Microsegmentation Needs to Isolate All Lateral Movement – Including Service Account Abuse
Blog Article Published: 04/10/2023
Originally published by TrueFort.
Written by Matt Hathaway.
The devastating part of a cyber attack is when it reaches application environments with sensitive data to steal or encrypt. While microsegmentation is recognized as the best way to minimize the spread of the initial compromise, it cannot truly isolate via network blocking alone. Controlling lateral movement requires that you also prevent service accounts from running commands on workloads where they aren’t required for application operations.

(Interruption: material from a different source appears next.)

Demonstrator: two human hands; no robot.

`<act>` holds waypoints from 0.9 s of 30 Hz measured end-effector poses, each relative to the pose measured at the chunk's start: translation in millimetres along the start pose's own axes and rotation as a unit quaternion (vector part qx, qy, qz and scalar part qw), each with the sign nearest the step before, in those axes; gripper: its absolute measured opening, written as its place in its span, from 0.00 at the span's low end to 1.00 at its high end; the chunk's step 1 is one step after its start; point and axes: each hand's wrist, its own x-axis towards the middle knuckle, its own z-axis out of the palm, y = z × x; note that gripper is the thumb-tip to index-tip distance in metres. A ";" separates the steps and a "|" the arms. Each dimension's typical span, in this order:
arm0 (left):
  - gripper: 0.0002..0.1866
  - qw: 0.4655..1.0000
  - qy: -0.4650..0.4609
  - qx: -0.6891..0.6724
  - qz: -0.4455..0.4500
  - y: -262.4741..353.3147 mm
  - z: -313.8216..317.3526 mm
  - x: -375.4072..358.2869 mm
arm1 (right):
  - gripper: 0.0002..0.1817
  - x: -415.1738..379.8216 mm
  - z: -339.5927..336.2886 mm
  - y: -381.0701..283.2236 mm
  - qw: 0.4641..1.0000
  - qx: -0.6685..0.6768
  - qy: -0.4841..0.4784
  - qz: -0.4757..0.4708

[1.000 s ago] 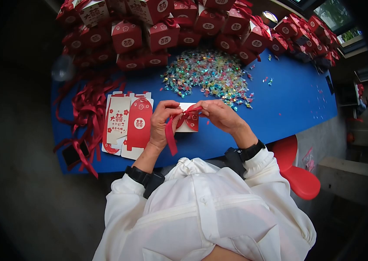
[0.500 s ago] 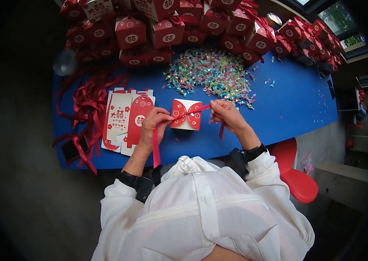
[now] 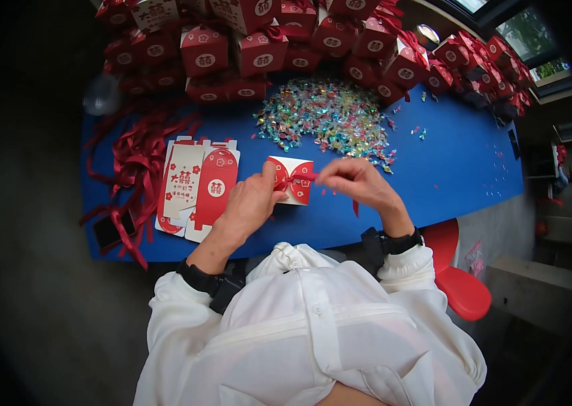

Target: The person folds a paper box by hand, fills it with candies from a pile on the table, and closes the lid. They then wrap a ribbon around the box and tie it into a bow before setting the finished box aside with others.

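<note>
Hands [image 3: 249, 199] at box [image 3: 301, 193] (candies [image 3: 326, 116] beyond)

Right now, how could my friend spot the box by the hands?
Find the blue table, then the heap of wrapped candies. Just below that, between the left hand and right hand, is a small red-and-white gift box with a red ribbon. Unlike the stacked gift boxes beyond, it stands alone.

Remotely, I hold both white-sleeved arms [image 3: 170, 301] stretched forward, the bare left hand [image 3: 249, 203] angled inward with its back turned up, the bare right hand [image 3: 362, 181] bent inward at its black-strapped wrist [image 3: 398, 222], fingers [image 3: 341, 170] curled toward the left one, the two apart.
</note>
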 end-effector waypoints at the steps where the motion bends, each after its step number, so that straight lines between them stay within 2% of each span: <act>1: 0.18 1.000 0.000 0.000 0.000 0.4 -1.4 -0.6 | 0.12 -2.2 -2.9 0.9 0.989 -0.029 -0.143 -0.032; 2: 0.17 1.000 -0.014 0.007 -0.010 0.2 -3.0 -1.4 | 0.12 -1.7 -0.7 0.6 0.989 -0.028 -0.144 -0.033; 3: 0.17 0.999 -0.028 0.014 -0.020 -0.1 -4.6 -1.8 | 0.10 -0.6 3.0 -0.1 0.972 -0.208 -0.112 -0.003; 4: 0.17 0.999 -0.027 0.015 -0.020 -2.1 -4.1 -1.7 | 0.08 0.9 7.1 -1.1 0.921 -0.380 -0.075 0.028; 5: 0.16 0.999 -0.031 0.015 -0.005 -5.4 -1.4 -1.8 | 0.06 2.7 11.4 -1.7 0.839 -0.540 -0.035 0.058; 6: 0.15 0.999 -0.036 0.015 0.011 -6.8 0.5 -1.9 | 0.05 11.4 17.2 3.2 0.857 -0.508 0.062 0.060; 7: 0.15 0.999 -0.035 0.014 0.012 -6.3 0.0 -1.6 | 0.05 18.9 24.9 10.8 0.856 -0.509 0.062 0.060; 9: 0.13 0.999 -0.030 0.013 0.043 -6.3 -2.9 -2.4 | 0.07 32.6 41.7 23.1 0.918 -0.312 0.225 -0.098; 10: 0.13 0.999 -0.028 0.014 0.041 -6.5 -3.7 -1.9 | 0.07 37.5 50.5 22.3 0.918 -0.312 0.224 -0.100; 12: 0.12 0.998 -0.039 -0.018 0.044 -7.2 -4.4 -0.8 | 0.08 43.1 65.2 20.0 0.975 -0.031 0.200 -0.092; 13: 0.12 0.998 -0.036 -0.018 0.040 -10.7 -3.6 -0.3 | 0.08 42.2 62.2 19.2 0.976 -0.030 0.197 -0.094; 15: 0.13 0.996 -0.018 -0.047 0.067 -13.1 -4.0 2.1 | 0.10 33.1 48.0 19.1 0.998 -0.055 0.022 -0.029; 16: 0.13 0.996 -0.018 -0.049 0.067 -11.0 -8.9 3.8 | 0.12 32.1 44.6 20.9 0.998 -0.052 0.002 -0.025; 18: 0.13 0.955 -0.153 -0.244 -0.069 -4.2 -19.7 6.5 | 0.13 30.1 37.9 13.1 0.996 -0.086 -0.023 -0.006; 19: 0.13 0.954 -0.154 -0.246 -0.067 -3.7 -17.8 7.4 | 0.14 29.5 35.2 8.6 0.992 -0.117 -0.050 0.009; 21: 0.15 0.884 -0.162 -0.430 -0.087 -5.3 -14.2 9.0 | 0.15 31.9 35.2 5.3 0.983 -0.171 -0.059 0.028; 22: 0.15 0.884 -0.162 -0.430 -0.086 -11.7 -10.6 9.9 | 0.17 33.7 36.2 4.0 0.972 -0.222 -0.069 0.045; 24: 0.16 0.732 -0.183 -0.645 -0.120 -28.0 -1.8 10.3 | 0.18 34.8 39.1 1.5 0.968 -0.244 -0.063 0.016; 27: 0.18 0.711 -0.148 -0.681 -0.089 -34.6 5.8 5.5 | 0.20 35.8 39.7 6.9 0.963 -0.263 -0.053 -0.017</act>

The most devastating attacks are those that spread undeterred
Ransomware is not a large concern when it encrypts a single server. A single administrator getting their credentials phished rarely puts customer data in a criminal’s hands. A software supply chain vulnerability isn’t severe at the moment of exploit – but as a stealthy jumping-off point. Regardless of the initial compromise, the devastation begins when it spreads to a production server or, worse, a critical database. And the primary reason is that security devices offer little visibility into lateral (AKA East/West) activity.
This lack of control over lateral movement is why so many organizations are now being required to implement the best way to combat it: microsegmentation. Cyber insurers, regulators, and Zero Trust architects all agree that legacy (macro)segmentation and application security measures are insufficient for combatting lateral movement. But not all microsegmentation is the same; a lot of vendors promise the ability to block traffic from the hypervisor or the network, but their guidance is limited because the solution doesn’t consider the attacker mindset for finding success.

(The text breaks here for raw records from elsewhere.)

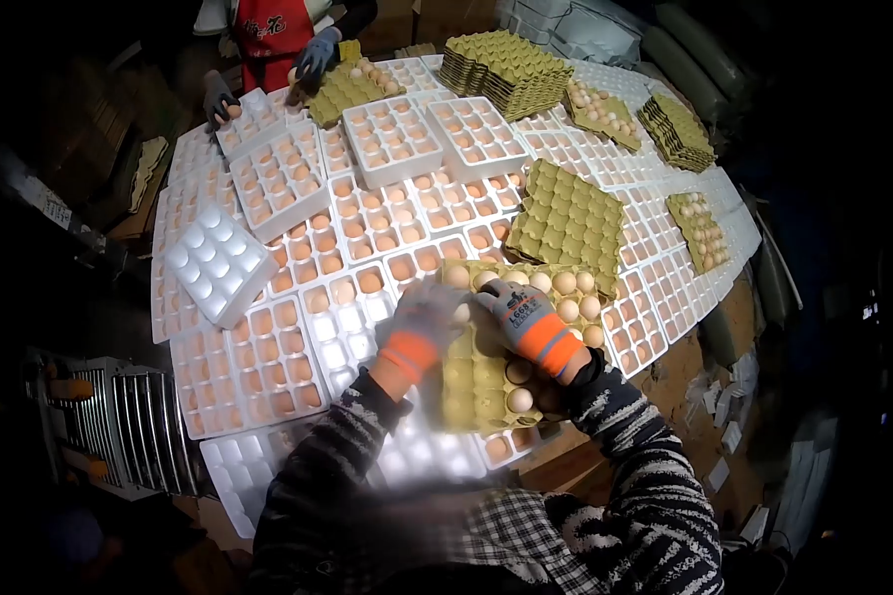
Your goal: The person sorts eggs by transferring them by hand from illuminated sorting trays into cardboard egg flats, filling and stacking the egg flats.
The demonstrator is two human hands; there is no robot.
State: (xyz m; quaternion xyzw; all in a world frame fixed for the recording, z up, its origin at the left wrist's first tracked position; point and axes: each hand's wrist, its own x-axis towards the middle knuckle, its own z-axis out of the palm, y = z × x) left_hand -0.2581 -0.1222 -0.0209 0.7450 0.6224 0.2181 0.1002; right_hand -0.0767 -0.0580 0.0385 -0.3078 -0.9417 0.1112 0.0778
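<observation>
A yellow-green pulp egg tray lies in front of me, with eggs along its far and right sides and bare cups at its near left. My right hand, in a grey glove with an orange cuff, bends over the tray among the eggs, its fingers curled down. Whatever those fingers hold is hidden under the glove. My left hand, gloved alike, is smeared by motion at the tray's left edge. A pale egg shows between the hands. White foam egg box compartments lie beneath and left of the tray, some filled with eggs.
An empty pulp tray stack lies just beyond my tray; a taller stack stands farther back. Several filled foam boxes sit raised on others. An upturned foam piece lies left. Across the table a person in a red apron handles eggs.
</observation>
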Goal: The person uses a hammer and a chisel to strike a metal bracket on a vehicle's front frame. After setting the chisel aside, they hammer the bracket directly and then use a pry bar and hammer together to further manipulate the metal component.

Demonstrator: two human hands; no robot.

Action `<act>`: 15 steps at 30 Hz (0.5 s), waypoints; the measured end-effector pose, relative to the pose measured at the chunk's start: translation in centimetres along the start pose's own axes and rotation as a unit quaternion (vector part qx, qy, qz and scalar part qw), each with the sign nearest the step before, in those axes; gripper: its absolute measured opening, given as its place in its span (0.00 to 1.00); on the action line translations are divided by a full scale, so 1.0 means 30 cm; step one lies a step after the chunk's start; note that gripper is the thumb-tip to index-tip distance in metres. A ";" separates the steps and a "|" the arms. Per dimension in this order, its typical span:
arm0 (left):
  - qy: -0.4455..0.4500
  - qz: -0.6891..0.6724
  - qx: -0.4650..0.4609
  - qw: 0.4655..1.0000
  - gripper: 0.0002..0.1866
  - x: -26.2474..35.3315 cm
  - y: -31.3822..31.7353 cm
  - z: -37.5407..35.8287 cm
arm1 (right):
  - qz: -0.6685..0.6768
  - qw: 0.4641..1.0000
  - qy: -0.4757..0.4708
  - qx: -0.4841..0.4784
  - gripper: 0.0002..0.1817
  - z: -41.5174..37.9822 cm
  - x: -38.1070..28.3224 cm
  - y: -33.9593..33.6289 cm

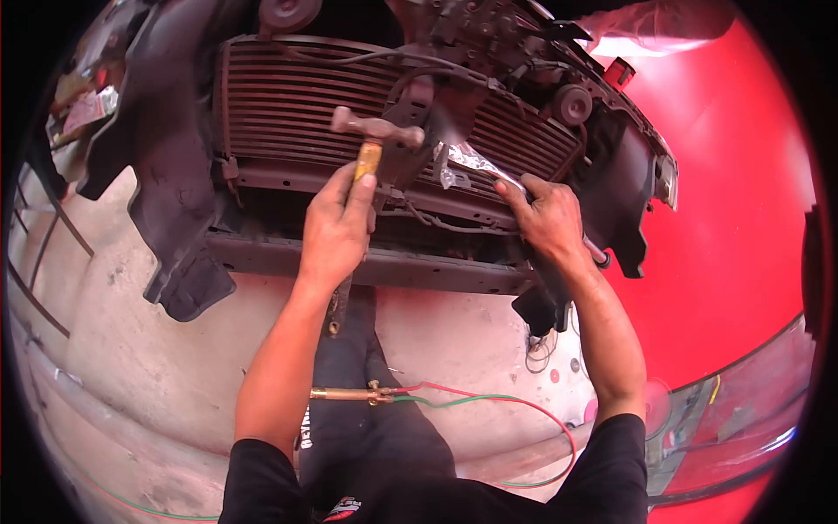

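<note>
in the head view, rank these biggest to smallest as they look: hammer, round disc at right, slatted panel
1. slatted panel
2. hammer, partly covered by the left hand
3. round disc

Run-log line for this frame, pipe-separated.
left hand: holds hammer | right hand: holds metal bar | behind hammer: slatted panel | metal bar tip contact: unclear

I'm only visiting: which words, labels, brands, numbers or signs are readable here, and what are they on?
"EYN": white letters running sideways along the black cloth trousers; any neighbouring letters are unclear.
Small red-and-white logo on the black short-sleeved shirt: its lettering is too small and blurred to read.
Hammer with a rust-brown metal head and yellow handle: no readable marking.
</note>
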State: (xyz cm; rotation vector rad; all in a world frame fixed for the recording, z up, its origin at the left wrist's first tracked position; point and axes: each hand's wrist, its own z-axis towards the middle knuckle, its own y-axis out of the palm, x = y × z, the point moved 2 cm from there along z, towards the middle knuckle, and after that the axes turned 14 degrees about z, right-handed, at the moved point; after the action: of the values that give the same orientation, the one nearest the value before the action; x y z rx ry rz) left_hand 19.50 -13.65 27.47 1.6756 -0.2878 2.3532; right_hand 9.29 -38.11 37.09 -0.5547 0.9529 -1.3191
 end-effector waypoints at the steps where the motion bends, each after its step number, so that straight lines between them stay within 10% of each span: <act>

Attackers know that the place to hide is within application environments
Thousands of workloads, often making dozens of network connections per minute, make it nearly impossible to know what normally happens. Most activity in production environments is executed by automation, meaning that not even the developers who wrote the code or the operations team monitoring production truly know why a given activity occurred or what needs to happen. And the average cyber attacker knows this, so once they’ve gained access to one of these environments, they study the tools in place, dump credentials from memory, and “live off the land” to move undetected.
The great thing for attackers about automated activity is that it is repetitive and, therefore, predictable. Existing segmentation, and even microsegmentation, solutions fail to explain what happens within applications on a regular basis – their analysis stops at what ports and protocols are typically used between IP addresses. However, lateral movement within and between applications is much more than network traffic. If you are only putting controls over network connections, you’re not segmenting in a way that stops attackers.
The spread of attacks is not merely done through new network connections
Setting restrictions on network traffic is effective at blocking known malicious activity, but it is not isolating behavior to the portion of the network where it belongs. Most actions taken after compromise are not obvious network connections on bizarre ports but rather abusing something else: identity. Not necessarily human identity, but the service accounts automated into daily operations, often by developers who don’t have any ability to monitor their use, maintenance, or retirement.
Services accounts are used in a highly predictable way and should always be limited to the applications where they are needed. To truly isolate the spread of attacks, you need technology that identifies unusual behavior in network connections, the commands executed to make those connections, AND the account used to execute the command. But you also need to go beyond the detection-only approach of so many behavior analytics tools – you need to prevent accounts from running unusual commands that instantiate network connections.